ADCP merupakan salah satu Perusahaan yang menerapkan GCG selaras dengan dinamika bisnis Properti. ADCP melaksanakan kebijakan-kebijakan GCG yang terintegrasi dan dirancang untuk memastikan terlaksananya pengelolaan kepatuhan, manajemen risiko dan pengendalian internal. Berbagai upaya telah ditempuh guna melengkapi Perusahaan dengan pengetahuan dan kapabilitas yang diperlukan untuk melaksanakan tata kelola perusahaan yang sejalan dengan kinerja bisnisnya serta mampu mengantarkan Perusahaan mencapai kinerja jangka panjang yang berkesinambungan.

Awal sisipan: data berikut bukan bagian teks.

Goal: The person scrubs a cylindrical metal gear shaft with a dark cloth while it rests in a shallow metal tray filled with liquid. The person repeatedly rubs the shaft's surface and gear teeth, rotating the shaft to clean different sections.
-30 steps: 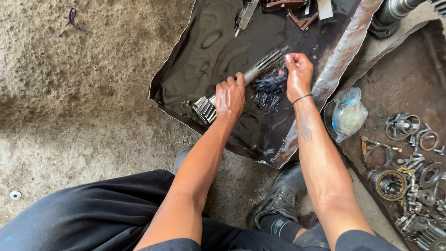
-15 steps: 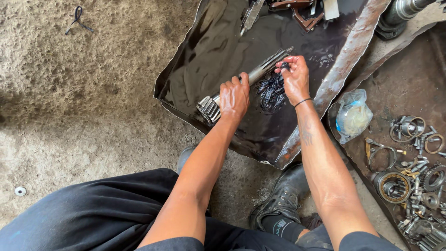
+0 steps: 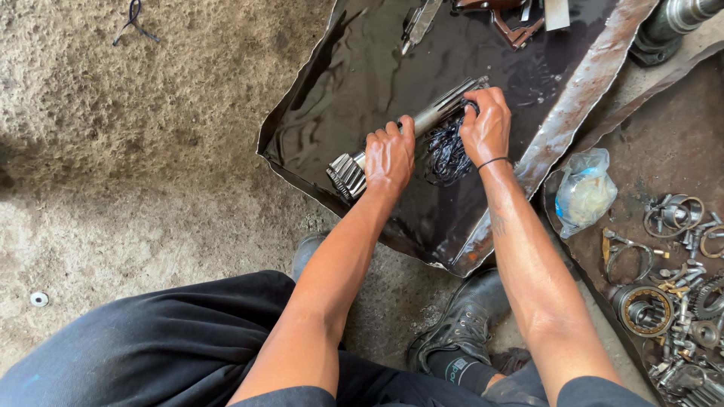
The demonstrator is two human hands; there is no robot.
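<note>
The steel gear shaft [image 3: 407, 128] lies slanted across a shallow sheet-metal tray [image 3: 581, 83] of dark liquid, its toothed gear end low at the left and its splined end up toward the right, half out of the bath. The left hand [image 3: 390, 156] is clenched around the shaft just above the gear teeth, pinning it down, while the right hand [image 3: 486, 124] is closed on a dark, soaked wad of rag or waste [image 3: 446, 147] pressed against the splined stretch. To do this scrubbing well, I judge the left grip should be firm enough that the shaft cannot roll or slide in the slippery liquid, and the rag should be worked along the splines rather than across them, with the shaft turned a little at a time so every groove meets the rag. The tray's bent edges look raw, so wrists are best kept off them. Other metal pieces [image 3: 520, 22] lie at the tray's far end. To the right, on a second rusty sheet, lie a plastic bag [image 3: 582, 192], a bearing [image 3: 643, 309] and loose rings and gears; concrete floor [image 3: 151, 151] lies to the left.
</note>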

ADCP meyakini bahwa penerapan GCG tidak hanya akan memperkuat kinerja bisnis secara berkelanjutan, namun lebih penting lagi, penerapan GCG akan berimplikasi pada terbentuknya struktur organisasi yang kuat dan rapi dalam Perusahaan. Aspek positif lainnya dari penerapan GCG di lingkungan Perusahaan antara lain adalah terciptanya efisiensi, daya saing, pertumbuhan, nilai bisnis yang tinggi dan hasil usaha yang tinggi.

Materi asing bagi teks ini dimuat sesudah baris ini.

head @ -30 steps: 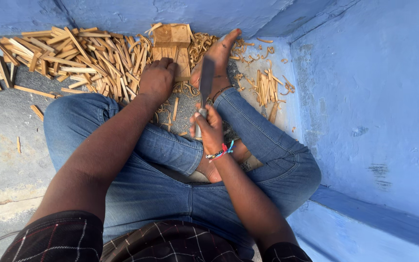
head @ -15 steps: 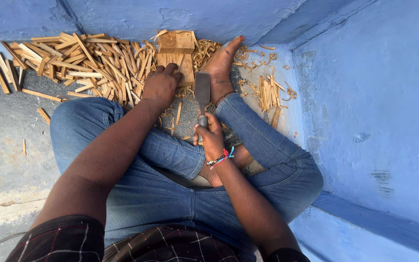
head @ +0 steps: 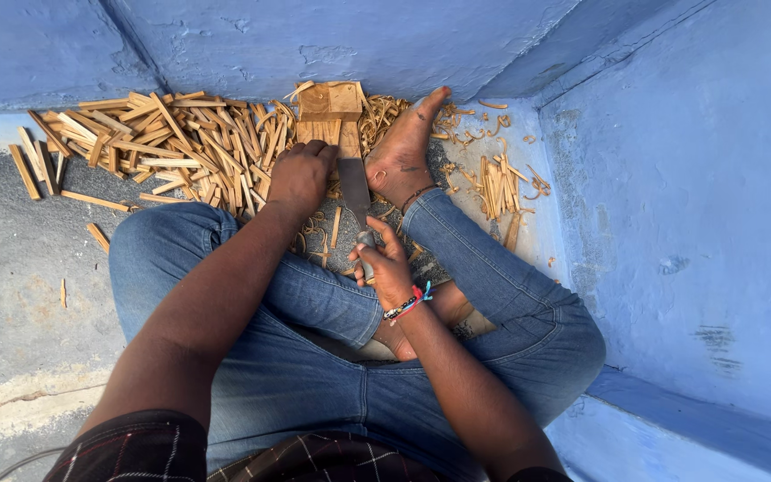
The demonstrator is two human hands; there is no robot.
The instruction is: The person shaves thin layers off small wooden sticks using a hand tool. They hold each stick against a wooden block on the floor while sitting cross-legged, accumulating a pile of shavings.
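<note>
Wooden block (head: 329,112) stands far centre on the floor (head: 20,268), against the blue wall (head: 314,40). Left hand (head: 299,177) closed on a stick at its base. Right hand (head: 384,266) wrapped round knife (head: 354,189) handle, blade on block. Sticks (head: 153,143) piled left.

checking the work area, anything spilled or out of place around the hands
Nothing looks damaged. Curled shavings and split wood sticks litter the floor loosely, a few strays apart from the pile. The right hand holds a blade close beside the bare foot.
</note>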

Dalam rangka penerapan GCG secara efektif, ADCP telah memiliki perangkat GCG yang jelas, yaitu struktur GCG, peraturan dan prosedur internal, pedoman GCG, dan Board Manual yang mengatur hubungan antar Dewan Komisaris, antar Direktur, antara Dewan Komisaris dan Direksi; antara Direksi dengan Direksi/Dewan Komisaris anak perusahaan; antara anggota Komite-komite Dewan Komisaris dan Corporate Secretary.

GCG juga memegang peranan penting dalam manajemen risiko. Untuk dapat mengelola risiko secara efektif, Perusahaan harus memiliki kompetensi, serta mampu mengidentifikasi risiko industri dan risiko organisasi secara akurat dan cermat. Hal ini termasuk kemampuan Perusahaan dalam membangun budaya sadar risiko yang kuat di seluruh Perusahaan. Manajemen risiko berperan penting dalam tata kelola ADCP, meliputi proses perencanaan, pengambilan keputusan, serta organisasi, pelaksanaan dan pemantauan risiko.

Kepatuhan pada GCG juga tercermin pada Code of Conduct (Kode Etik) yang secara detil memberikan panduan dan pedoman tindakan yang boleh dan tidak boleh dilakukan oleh seluruh jajaran manajemen dan karyawan. Kode Etik tersebut juga berperan dalam menciptakan budaya perusahaan berdasarkan prestasi dan pencapaian, yang tercakup dalam apa yang disebut sebagai inisiatif 3B yaitu Bekerja Cerdas, Berintegritas, dan Bersahaja.